* **EXERCISE**:
Scan the listing below. Report each line that includes "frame".

* **INFORMATION SUPPLIED**:
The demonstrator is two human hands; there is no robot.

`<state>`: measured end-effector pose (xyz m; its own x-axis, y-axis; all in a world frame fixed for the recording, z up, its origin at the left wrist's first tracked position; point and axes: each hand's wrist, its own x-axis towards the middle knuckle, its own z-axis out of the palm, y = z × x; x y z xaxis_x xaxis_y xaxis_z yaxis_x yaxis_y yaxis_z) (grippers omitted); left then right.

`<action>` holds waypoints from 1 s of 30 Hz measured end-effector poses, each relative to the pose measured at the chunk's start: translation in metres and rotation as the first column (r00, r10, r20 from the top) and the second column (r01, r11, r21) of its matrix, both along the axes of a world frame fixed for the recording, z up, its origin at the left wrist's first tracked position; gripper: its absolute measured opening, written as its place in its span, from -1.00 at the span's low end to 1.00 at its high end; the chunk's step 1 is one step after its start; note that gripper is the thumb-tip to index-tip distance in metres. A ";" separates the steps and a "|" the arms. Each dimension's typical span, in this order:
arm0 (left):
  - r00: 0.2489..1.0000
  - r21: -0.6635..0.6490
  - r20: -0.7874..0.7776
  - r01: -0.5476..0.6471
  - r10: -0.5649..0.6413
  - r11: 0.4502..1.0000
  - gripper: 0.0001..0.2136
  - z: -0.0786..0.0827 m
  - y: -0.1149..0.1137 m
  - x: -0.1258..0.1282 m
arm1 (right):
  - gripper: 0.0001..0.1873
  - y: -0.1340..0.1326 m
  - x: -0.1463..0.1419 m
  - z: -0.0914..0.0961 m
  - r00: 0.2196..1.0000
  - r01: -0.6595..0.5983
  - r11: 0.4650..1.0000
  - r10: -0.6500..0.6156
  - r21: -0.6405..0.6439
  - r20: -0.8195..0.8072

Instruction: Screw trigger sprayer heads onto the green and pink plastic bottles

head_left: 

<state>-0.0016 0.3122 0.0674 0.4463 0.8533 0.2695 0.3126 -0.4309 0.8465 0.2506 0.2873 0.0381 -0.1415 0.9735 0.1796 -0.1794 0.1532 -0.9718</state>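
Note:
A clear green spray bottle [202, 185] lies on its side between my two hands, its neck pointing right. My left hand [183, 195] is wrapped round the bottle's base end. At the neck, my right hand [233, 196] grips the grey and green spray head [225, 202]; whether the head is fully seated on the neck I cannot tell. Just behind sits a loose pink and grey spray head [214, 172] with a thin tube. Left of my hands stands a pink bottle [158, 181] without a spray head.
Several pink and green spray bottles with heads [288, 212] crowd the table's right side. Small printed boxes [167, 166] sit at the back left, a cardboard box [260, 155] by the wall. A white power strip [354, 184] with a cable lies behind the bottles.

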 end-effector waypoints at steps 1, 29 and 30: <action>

* **THE COMPLETED TASK**:
`<state>`: measured end-effector pose (xyz m; its own x-axis, y-axis; all in a world frame fixed for the recording, z up, its origin at the left wrist's first tracked position; point and axes: each hand's wrist, its own x-axis towards the middle knuckle, its own z-axis out of the palm, y = z × x; x y z xaxis_x xaxis_y xaxis_z yaxis_x yaxis_y yaxis_z) (grippers omitted); left then right.
`<action>` holds waypoints from 1 s of 30 Hz measured end-effector poses, each relative to the pose measured at the chunk's start: translation in metres and rotation as the first column (r00, r10, r20 from the top) and the second column (r01, r11, r21) of its matrix, both along the axes of a world frame fixed for the recording, z up, its origin at the left wrist's first tracked position; gripper: its absolute measured opening, written as its place in its span, from -1.00 at the span's low end to 1.00 at its high end; the chunk's step 1 is one step after its start; note that gripper is the thumb-tip to index-tip distance in metres. A ";" separates the steps and a "|" the arms. Each dimension's typical span, in this order:

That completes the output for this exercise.